Angela Merkel’s soft China stance is challenged at home
Jul 16th 2020
BERLIN
ANGELA MERKEL has always had Germany’s economic ties with China in mind while conducting bilateral diplomacy with the Asian giant. In the 15 years since she took over as chancellor in 2005, German exports to China have quintupled, to just under €100bn ($110bn), about 3% of GDP. Last year China was easily Germany’s largest trade partner, to the particular benefit of big firms such as Volkswagen, BMW and Siemens. To avoid antagonizing China’s ruling Communist Party, Mrs. Merkel was careful not to take the side of the hawks in the heated debate last year and this over whether to let Huawei, a Chinese telecoms giant, bid for contracts to build Germany’s 5G networks (see article).
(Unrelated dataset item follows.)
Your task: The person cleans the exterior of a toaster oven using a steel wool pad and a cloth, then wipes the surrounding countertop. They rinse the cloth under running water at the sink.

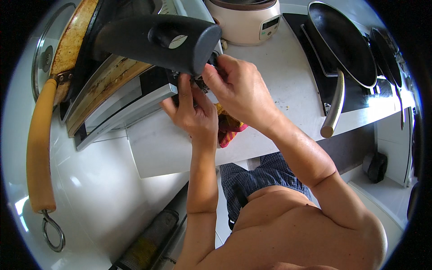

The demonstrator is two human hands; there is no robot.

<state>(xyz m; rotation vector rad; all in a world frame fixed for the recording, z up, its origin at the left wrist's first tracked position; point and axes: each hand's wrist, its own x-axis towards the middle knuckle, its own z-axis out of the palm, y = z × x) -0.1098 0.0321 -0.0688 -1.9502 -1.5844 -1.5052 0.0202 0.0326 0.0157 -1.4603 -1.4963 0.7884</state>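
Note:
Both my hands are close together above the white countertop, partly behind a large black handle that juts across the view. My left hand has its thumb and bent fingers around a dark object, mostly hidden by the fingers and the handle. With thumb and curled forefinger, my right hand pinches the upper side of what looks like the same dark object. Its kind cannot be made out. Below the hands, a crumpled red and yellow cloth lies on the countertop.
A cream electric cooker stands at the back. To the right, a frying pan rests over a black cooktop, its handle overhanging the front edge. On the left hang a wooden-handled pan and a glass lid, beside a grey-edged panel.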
Her caution goes wider. Mrs Merkel has also been circumspect in her comments on China’s recent clampdown in Hong Kong. She emphasized the need to “seek dialogue” with the Chinese government on the basis of a “relationship of trust”. But that means that she is increasingly out of step with the rest of Germany’s political establishment. Leading figures in her Christian Democratic Union (CDU) object to her refusal to criticize the Chinese government directly. Norbert Röttgen, head of the Bundestag’s foreign-affairs committee and a contender for the CDU leadership, condemned as “self-censorship” the German foreign office’s recent advice to be “particularly careful” about posting China-critical comments on social media. For Nils Schmid, foreign-policy spokesman for the Social Democrats, the CDU’s junior coalition partner, Germany’s China policy is “behind the times”.